Tuesday, April 23, 2024

Almost a failure, almost

Recently, I had to undergo an episode of life where I am tested, as an individual who lost almost everything I had worked on the past years. From wealth, credibility, principles, and well-being. I almost lost the fight! As stable as I look externally, internally, anxiety and depression hits differently.


... so how did it happened?
It started when I embraced comfort, develop a habit of not thinking in first-principles — and just merely enjoying life, without the thoughts of tomorrow. Got used of bad spending habits thinking my earning will outlast my desire to go "yolo", got used of settling down on what is there without being grateful about it, and got used of time as if I have the luxury of it. In other words, I was living a "wishful-thinking" type of life. Then, my laptop broke, lost my assets kept inside it, had to used a slower machine for my work, freelancing contract ended, went on selling the remaining tangible resource I have, hell breaks loose.


... and what had it taught me?
Reflecting back as to what happened, how it went that way, why the results came out the way it was, I realized that I have gone into the same cycle of life experience I had to overcome circa 2014. It was somewhat a reminder of the past, that came in a total package, delivered in front of my door. And I only knew about it when it was already late — when almost everything was lost, including life.

Searching for answers, I began talking to the people I highly respect and trust, listen to podcasts that talks about self-development, and journaling (a thing I always do in the past). Within the short span of time, I began seeing myself again, recognized the areas I need to work on, and the root cause of the problems I have to worked out. I couldn't be more thankful of these recent happenings in my 30s that has helped me gain a larger perspective in viewing life and everything that comes along with it.

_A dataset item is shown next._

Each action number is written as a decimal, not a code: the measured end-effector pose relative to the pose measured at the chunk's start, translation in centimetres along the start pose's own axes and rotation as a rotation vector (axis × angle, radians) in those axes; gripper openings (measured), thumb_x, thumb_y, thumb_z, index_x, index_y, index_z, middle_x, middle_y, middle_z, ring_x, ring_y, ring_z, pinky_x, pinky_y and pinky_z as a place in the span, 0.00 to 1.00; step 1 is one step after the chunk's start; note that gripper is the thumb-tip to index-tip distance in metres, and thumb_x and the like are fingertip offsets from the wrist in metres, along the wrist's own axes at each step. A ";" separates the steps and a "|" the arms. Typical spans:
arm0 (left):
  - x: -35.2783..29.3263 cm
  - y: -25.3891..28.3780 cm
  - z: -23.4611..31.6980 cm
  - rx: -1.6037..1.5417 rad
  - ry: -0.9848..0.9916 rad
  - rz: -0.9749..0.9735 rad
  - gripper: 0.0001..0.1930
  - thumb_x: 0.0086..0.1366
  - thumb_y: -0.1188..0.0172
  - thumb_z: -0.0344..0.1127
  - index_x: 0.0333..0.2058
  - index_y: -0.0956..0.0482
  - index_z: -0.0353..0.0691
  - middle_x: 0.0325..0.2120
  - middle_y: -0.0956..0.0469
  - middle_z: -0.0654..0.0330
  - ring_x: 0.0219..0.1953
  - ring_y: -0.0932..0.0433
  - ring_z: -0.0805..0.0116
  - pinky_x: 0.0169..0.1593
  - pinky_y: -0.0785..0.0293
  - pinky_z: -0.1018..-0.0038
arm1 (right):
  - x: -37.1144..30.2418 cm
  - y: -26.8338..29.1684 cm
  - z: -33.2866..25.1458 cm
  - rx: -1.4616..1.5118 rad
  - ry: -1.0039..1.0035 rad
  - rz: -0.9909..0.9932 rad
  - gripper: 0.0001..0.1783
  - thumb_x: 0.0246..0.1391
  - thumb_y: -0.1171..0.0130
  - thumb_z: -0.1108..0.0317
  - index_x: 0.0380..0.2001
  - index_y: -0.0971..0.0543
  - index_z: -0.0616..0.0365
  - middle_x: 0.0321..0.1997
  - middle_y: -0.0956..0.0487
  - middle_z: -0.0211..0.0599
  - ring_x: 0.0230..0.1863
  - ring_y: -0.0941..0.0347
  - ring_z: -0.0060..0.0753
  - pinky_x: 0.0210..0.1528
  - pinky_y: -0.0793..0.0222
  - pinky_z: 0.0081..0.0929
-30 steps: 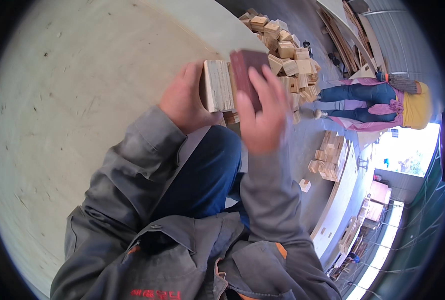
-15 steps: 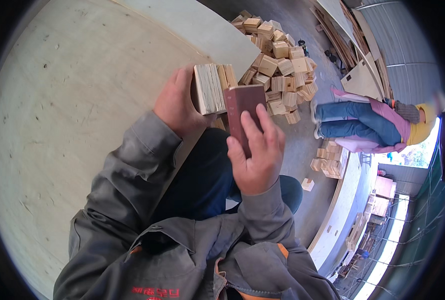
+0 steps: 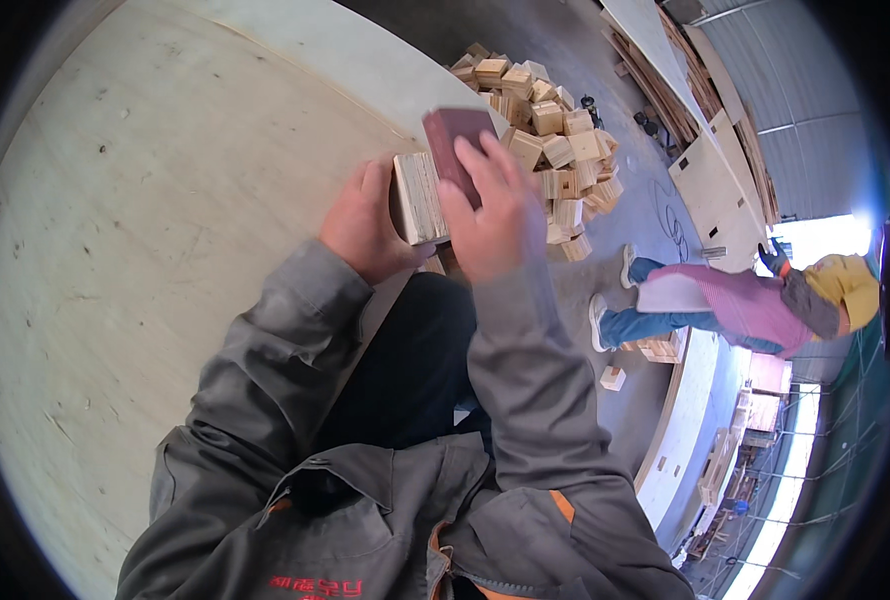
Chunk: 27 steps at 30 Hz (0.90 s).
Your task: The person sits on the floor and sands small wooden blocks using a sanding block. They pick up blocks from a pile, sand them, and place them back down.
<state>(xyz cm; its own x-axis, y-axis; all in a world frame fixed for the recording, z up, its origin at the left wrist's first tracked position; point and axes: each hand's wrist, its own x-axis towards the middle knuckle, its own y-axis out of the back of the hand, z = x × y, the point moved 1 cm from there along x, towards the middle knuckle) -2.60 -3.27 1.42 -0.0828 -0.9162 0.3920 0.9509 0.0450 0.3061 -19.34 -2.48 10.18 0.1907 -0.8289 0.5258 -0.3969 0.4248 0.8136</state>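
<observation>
In my left hand [image 3: 363, 228] is a small layered plywood block [image 3: 419, 203], gripped by its side at the edge of a wide pale wooden board. Its pale layered face is turned up. My right hand [image 3: 500, 218] grips a reddish-brown, brick-shaped sanding block [image 3: 455, 140], with the fingers over its right side and the thumb along its lower part. The sanding block is tilted and slightly blurred, over the far right edge of the plywood block. Whether the two touch cannot be made out.
The large board [image 3: 165, 240] fills the left side. A heap of wooden blocks [image 3: 565, 130] lies on the floor beyond my hands, and a single block [image 3: 613, 378] sits at right. Another person [image 3: 730, 300] in a pink apron stands there. Sheets and planks [image 3: 655, 70] lean behind.
My right hand has moved the sanding block up and slightly left, away from me. My left hand keeps its hold on the plywood block. The other person has stepped and turned.
</observation>
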 end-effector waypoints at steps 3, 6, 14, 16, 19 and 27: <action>0.0 -0.3 0.1 -0.023 -0.021 0.004 0.50 0.44 0.12 0.37 0.65 0.29 0.35 0.54 0.21 0.41 0.58 0.20 0.36 0.61 0.19 0.52 | -4.5 3.4 -1.9 0.016 0.028 -0.031 0.29 0.56 0.23 0.64 0.63 0.13 0.52 0.73 0.20 0.48 0.62 0.23 0.60 0.68 0.26 0.52; 0.0 -0.6 -0.8 -0.039 -0.070 0.038 0.46 0.49 0.13 0.39 0.64 0.28 0.34 0.54 0.20 0.40 0.57 0.19 0.36 0.60 0.19 0.53 | -8.1 5.1 -4.4 0.022 0.084 -0.073 0.31 0.55 0.23 0.65 0.64 0.13 0.50 0.76 0.23 0.47 0.61 0.24 0.58 0.67 0.25 0.51; -0.1 -0.9 -1.0 -0.091 -0.002 -0.001 0.50 0.47 0.13 0.38 0.67 0.31 0.34 0.57 0.21 0.40 0.60 0.20 0.36 0.62 0.19 0.52 | 0.0 0.9 -3.1 0.002 0.046 -0.069 0.27 0.59 0.27 0.63 0.63 0.13 0.51 0.72 0.19 0.46 0.66 0.21 0.59 0.71 0.27 0.50; 0.2 -0.5 0.3 -0.076 0.061 -0.042 0.51 0.45 0.14 0.35 0.68 0.32 0.35 0.58 0.23 0.40 0.60 0.20 0.36 0.63 0.19 0.52 | 3.7 -0.9 -1.8 -0.051 -0.027 -0.109 0.27 0.61 0.29 0.61 0.63 0.13 0.51 0.72 0.19 0.47 0.67 0.22 0.59 0.72 0.27 0.50; 0.3 -0.1 0.4 -0.041 0.049 -0.046 0.51 0.45 0.14 0.35 0.67 0.32 0.36 0.57 0.22 0.40 0.60 0.21 0.36 0.62 0.19 0.52 | 5.2 -1.7 -1.4 -0.056 -0.066 -0.161 0.27 0.62 0.29 0.61 0.65 0.13 0.51 0.73 0.19 0.50 0.68 0.22 0.60 0.73 0.28 0.50; -0.1 -0.2 0.0 -0.035 0.003 -0.012 0.49 0.48 0.11 0.44 0.65 0.28 0.35 0.55 0.21 0.40 0.58 0.19 0.36 0.61 0.19 0.52 | -6.0 4.3 -3.7 0.037 0.078 -0.116 0.32 0.57 0.24 0.66 0.66 0.15 0.52 0.76 0.24 0.49 0.63 0.25 0.62 0.68 0.27 0.55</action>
<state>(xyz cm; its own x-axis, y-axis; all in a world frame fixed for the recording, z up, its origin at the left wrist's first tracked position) -2.79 -3.17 1.30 -0.0934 -0.9177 0.3860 0.9597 0.0202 0.2803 -18.90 5.64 11.49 0.3061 -0.8402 0.4476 -0.4003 0.3130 0.8613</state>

I learned I was still fortunate, for I had people around me providing aid to my needs. These people came to my life in different shapes and form, came from different walks of life, came timely with a purpose. I wouldn't have thought that their existence comes in a great stretch, that they gave importance to my cry for help. And I will forever be grateful to those who didn't turn their backs when I was drowning in miseries.


... and what did it left me?
I get reminded that I was once a goal chaser, an exhibit that some admire and look-up to. A passionate learner with a burning desire to share the lessons I acquired in overcoming life's challenges and the discoveries on things I'm passionate about. A responsible individual who's not afraid to admit when he's wrong, and cleans up his own mess in whatever circumstance possible. A reasonable forward-thinker, that aims to not dwell more of the past but extracts the lessons of it for tomorrow.

I am still a work in progress, but this time, I'm adding more bets to myself more than anyone else. The cycle of life that I've been through didn't kill me, so it'll indeed make me strong. More so, prepares me for a better future with equanimity.


... so what to do now?
Return the favors I got, with interest for the trust given. Pay-up the debts that I owe to those who extended help. Revisit my know-how in trading stocks and crypto, so I could accelerate building a stronger financial foundation. Go back to working full-time and be a service to a company that needs my skill-sets and expertise. Upskill in being a devops engineer. And lastly, be a better father to my kids.

I only failed, but I am not a failure. And learning from failing is the way to go.